API gateway architecture design

- Bottom line: An API gateway is a reverse proxy that sits between clients and backend microservices, centralizing cross-cutting concerns (authentication, rate limiting, routing, observability) into a single entry point — choose managed (AWS API Gateway, GCP Apigee) for fast time-to-market, or self-hosted (Kong, NGINX, Envoy) for full control at scale.

build an API gateway for microservices

- Bottom line: An API gateway is a reverse proxy that sits between clients and backend microservices, centralizing cross-cutting concerns (authentication, rate limiting, routing, observability) into a single entry point — choose managed (AWS API Gateway, GCP Apigee) for fast time-to-market, or self-hosted (Kong, NGINX, Envoy) for full control at scale.

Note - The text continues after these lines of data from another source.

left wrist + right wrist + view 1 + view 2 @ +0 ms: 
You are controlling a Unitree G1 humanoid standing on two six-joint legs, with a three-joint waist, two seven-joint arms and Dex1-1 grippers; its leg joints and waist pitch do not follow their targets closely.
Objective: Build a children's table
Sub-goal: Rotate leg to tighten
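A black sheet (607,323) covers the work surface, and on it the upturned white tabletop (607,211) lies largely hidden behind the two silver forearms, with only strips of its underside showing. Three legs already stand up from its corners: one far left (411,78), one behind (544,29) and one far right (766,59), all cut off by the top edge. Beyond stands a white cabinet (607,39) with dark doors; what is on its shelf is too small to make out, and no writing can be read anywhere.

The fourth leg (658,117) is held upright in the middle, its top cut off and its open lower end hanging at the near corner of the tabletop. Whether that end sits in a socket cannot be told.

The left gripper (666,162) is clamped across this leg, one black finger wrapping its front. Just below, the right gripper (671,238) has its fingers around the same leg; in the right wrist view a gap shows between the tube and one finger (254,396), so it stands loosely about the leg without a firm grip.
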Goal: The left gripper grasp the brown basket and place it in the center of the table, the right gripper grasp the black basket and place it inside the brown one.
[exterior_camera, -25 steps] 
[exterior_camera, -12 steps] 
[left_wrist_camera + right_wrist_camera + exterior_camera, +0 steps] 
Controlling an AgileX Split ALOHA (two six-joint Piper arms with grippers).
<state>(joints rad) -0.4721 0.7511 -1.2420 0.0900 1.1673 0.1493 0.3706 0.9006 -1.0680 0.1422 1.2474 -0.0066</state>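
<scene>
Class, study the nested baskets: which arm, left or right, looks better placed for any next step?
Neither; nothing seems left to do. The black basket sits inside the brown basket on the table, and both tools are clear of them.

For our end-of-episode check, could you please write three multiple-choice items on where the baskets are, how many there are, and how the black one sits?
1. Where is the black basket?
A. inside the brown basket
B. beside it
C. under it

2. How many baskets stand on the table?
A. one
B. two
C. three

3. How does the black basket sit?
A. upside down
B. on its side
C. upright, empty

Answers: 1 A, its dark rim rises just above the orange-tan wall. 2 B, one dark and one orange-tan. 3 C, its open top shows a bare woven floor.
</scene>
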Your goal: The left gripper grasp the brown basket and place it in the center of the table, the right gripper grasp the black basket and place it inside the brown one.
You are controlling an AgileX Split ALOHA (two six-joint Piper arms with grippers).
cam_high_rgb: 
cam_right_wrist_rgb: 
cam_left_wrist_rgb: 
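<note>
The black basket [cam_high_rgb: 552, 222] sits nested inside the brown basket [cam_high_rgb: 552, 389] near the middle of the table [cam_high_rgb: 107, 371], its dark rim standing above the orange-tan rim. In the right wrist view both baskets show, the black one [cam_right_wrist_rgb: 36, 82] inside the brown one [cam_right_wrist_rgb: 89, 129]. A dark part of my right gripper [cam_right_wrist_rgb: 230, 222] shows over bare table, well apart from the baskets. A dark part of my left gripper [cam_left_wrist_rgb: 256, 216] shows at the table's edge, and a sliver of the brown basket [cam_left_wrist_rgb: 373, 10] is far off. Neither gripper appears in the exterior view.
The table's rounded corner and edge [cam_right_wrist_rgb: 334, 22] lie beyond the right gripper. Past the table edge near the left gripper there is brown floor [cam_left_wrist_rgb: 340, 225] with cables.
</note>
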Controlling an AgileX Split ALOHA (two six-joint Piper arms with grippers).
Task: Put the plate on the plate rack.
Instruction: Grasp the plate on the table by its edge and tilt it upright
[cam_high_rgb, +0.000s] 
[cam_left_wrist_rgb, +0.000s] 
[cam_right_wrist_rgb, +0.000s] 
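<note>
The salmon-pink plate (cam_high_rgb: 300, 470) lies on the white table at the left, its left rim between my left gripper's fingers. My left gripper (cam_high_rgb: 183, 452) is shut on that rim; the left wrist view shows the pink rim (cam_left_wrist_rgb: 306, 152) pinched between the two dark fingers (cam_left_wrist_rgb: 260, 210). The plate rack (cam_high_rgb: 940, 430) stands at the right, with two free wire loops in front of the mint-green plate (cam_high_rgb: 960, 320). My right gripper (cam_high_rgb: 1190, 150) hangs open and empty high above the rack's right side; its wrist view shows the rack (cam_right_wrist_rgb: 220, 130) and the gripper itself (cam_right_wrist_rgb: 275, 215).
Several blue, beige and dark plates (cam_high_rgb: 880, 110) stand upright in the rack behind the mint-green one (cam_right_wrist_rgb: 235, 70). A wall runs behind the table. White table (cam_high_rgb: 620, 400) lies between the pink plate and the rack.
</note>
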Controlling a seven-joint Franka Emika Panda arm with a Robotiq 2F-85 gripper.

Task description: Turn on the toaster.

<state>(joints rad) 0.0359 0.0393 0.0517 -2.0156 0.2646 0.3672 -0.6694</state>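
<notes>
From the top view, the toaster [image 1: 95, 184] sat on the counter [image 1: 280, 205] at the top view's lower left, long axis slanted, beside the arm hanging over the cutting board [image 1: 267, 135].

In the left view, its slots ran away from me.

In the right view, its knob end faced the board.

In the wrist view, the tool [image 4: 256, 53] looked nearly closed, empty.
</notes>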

API gateway pattern implementation

- Bottom line: An API gateway is a reverse proxy that sits between clients and backend microservices, centralizing cross-cutting concerns (authentication, rate limiting, routing, observability) into a single entry point — choose managed (AWS API Gateway, GCP Apigee) for fast time-to-market, or self-hosted (Kong, NGINX, Envoy) for full control at scale.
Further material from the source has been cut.